## Assignment
The answer is a stretch of the material below, returned exactly: the line containing "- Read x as", the line containing "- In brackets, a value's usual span", and all lines between.

-------

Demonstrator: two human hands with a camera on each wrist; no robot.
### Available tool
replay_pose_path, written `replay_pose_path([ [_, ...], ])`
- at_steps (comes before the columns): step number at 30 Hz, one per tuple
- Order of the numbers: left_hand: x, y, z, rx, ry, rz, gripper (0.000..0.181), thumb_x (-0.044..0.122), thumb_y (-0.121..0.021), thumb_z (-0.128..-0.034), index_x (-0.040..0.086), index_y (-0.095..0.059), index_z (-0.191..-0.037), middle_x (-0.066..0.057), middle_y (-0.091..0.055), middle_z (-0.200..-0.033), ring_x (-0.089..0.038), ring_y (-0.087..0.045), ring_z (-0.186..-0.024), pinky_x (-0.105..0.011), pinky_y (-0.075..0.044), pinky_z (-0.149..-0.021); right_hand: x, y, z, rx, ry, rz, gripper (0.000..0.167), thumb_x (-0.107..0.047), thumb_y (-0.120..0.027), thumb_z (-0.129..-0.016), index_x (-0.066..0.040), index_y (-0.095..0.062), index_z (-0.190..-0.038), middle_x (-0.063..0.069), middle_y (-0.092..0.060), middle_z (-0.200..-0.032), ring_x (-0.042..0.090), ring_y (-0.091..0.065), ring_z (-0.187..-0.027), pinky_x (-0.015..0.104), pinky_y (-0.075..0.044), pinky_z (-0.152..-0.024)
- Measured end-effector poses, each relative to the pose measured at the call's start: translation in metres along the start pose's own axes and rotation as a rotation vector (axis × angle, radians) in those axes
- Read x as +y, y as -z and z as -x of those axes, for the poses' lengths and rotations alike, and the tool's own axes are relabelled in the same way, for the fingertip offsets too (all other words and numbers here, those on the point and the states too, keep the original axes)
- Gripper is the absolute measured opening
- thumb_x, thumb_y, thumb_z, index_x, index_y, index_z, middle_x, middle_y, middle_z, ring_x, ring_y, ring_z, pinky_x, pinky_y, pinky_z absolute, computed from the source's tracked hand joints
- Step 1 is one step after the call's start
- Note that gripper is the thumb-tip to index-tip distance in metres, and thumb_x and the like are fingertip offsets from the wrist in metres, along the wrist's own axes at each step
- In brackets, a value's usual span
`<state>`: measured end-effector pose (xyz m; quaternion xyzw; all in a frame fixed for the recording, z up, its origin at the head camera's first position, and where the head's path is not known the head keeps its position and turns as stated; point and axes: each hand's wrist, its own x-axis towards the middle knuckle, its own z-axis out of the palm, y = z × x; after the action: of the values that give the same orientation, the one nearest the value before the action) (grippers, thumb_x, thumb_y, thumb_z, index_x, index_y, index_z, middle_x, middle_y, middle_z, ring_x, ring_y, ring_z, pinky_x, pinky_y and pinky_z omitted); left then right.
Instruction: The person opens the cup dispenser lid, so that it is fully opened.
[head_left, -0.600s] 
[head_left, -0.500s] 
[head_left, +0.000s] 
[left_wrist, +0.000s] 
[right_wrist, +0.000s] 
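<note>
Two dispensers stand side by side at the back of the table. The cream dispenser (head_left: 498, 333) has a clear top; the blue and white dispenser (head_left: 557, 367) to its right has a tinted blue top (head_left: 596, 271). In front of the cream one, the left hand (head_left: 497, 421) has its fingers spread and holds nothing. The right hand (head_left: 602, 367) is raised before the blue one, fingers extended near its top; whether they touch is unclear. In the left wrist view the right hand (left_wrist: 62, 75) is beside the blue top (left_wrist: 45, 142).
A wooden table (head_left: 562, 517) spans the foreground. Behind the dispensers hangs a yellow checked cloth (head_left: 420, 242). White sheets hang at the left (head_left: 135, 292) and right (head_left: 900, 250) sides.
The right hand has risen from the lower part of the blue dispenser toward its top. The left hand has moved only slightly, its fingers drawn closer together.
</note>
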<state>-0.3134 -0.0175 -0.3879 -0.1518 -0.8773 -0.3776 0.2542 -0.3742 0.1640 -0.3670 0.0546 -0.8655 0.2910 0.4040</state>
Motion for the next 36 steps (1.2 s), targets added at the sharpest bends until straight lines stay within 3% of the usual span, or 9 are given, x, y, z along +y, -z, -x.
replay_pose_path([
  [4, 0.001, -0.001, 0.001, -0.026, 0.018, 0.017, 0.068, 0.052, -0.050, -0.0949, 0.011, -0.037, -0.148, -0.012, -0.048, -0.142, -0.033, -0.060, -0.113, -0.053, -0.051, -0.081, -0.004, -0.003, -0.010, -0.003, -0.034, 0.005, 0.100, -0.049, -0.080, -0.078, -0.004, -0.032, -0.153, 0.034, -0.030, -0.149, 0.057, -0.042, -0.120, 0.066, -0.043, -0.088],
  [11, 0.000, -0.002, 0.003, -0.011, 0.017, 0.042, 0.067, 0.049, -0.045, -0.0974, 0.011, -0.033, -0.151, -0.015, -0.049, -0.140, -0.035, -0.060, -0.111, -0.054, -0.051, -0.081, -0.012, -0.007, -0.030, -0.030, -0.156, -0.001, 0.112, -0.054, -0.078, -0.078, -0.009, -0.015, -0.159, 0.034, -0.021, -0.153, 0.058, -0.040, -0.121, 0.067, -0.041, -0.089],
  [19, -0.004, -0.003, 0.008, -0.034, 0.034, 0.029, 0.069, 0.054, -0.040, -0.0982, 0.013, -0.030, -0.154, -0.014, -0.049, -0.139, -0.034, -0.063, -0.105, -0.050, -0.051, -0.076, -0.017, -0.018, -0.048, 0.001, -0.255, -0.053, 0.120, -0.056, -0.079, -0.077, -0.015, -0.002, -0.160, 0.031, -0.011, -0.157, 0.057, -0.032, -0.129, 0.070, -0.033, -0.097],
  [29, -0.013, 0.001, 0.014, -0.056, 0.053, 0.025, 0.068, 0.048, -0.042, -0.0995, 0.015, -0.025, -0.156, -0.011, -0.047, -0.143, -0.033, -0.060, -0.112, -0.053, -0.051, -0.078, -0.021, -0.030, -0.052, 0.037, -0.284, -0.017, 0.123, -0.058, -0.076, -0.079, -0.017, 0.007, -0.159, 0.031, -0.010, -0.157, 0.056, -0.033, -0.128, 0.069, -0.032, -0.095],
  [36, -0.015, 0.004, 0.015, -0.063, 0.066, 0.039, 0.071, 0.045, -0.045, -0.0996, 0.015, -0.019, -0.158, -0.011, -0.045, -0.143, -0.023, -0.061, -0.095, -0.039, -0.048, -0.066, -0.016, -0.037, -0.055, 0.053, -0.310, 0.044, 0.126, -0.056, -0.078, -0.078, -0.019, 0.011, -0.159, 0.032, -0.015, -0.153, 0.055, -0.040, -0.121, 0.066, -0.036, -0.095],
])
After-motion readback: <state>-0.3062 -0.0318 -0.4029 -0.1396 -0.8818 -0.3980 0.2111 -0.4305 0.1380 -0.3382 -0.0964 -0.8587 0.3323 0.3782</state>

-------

## Task output
- Read x as +y, y as -z and z as -x of those axes, for the poses' lengths and rotations alike, and the tool's own axes are relabelled in the same way, for the fingertip offsets too (all other words and numbers here, those on the point and the states too, keep the original axes)
- Gripper is the absolute measured opening
- thumb_x, thumb_y, thumb_z, index_x, index_y, index_z, middle_x, middle_y, middle_z, ring_x, ring_y, ring_z, pinky_x, pinky_y, pinky_z absolute, computed from the source's tracked hand joints
- Step 1 is one step after the call's start
- Note that gripper is the thumb-tip to index-tip distance in metres, and thumb_x and the like are fingertip offsets from the wrist in metres, along the wrist's own axes at each step
- In brackets, a value's usual span

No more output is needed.